__WHAT IS BEING ASKED__.
Your task is to retype each line of the data below exactly.
━━━ PROVIDED MATERIAL ━━━
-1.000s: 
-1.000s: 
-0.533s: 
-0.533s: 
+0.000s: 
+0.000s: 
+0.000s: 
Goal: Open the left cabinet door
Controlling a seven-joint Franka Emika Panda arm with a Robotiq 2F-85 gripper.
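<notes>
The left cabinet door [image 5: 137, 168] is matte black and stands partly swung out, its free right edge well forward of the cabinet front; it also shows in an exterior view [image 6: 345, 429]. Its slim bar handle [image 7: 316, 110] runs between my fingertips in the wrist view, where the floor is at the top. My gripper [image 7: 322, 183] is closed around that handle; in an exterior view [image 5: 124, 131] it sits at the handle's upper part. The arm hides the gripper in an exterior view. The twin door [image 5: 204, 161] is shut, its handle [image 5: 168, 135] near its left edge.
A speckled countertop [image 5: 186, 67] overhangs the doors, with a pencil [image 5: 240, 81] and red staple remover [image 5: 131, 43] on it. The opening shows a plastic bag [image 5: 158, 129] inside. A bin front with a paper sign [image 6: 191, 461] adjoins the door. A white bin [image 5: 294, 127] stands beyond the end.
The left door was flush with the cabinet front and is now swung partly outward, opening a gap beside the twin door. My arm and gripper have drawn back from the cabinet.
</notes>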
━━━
__EXPECTED ANSWER__.
-1.000s: 
-1.000s: 
-0.533s: 
-0.533s: 
+0.000s: 
+0.000s: 
+0.000s: 
Goal: Open the left cabinet door
Controlling a seven-joint Franka Emika Panda arm with a Robotiq 2F-85 gripper.
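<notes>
The left cabinet door [image 5: 137, 168] is matte black and stands partly swung out, its free right edge well forward of the cabinet front; it also shows in an exterior view [image 6: 345, 429]. Its slim bar handle [image 7: 316, 110] runs between my fingertips in the wrist view, where the floor is at the top. My gripper [image 7: 322, 183] is closed around that handle; in an exterior view [image 5: 124, 131] it sits at the handle's upper part. The arm hides the gripper in an exterior view. The twin door [image 5: 204, 161] is shut, its handle [image 5: 168, 135] near its left edge.
A speckled countertop [image 5: 186, 67] overhangs the doors, with a pencil [image 5: 240, 81] and red staple remover [image 5: 131, 43] on it. The opening shows a plastic bag [image 5: 158, 129] inside. A bin front with a paper sign [image 6: 191, 461] adjoins the door. A white bin [image 5: 294, 127] stands beyond the end.
The left door was flush with the cabinet front and is now swung partly outward, opening a gap beside the twin door. My arm and gripper have drawn back from the cabinet.
</notes>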

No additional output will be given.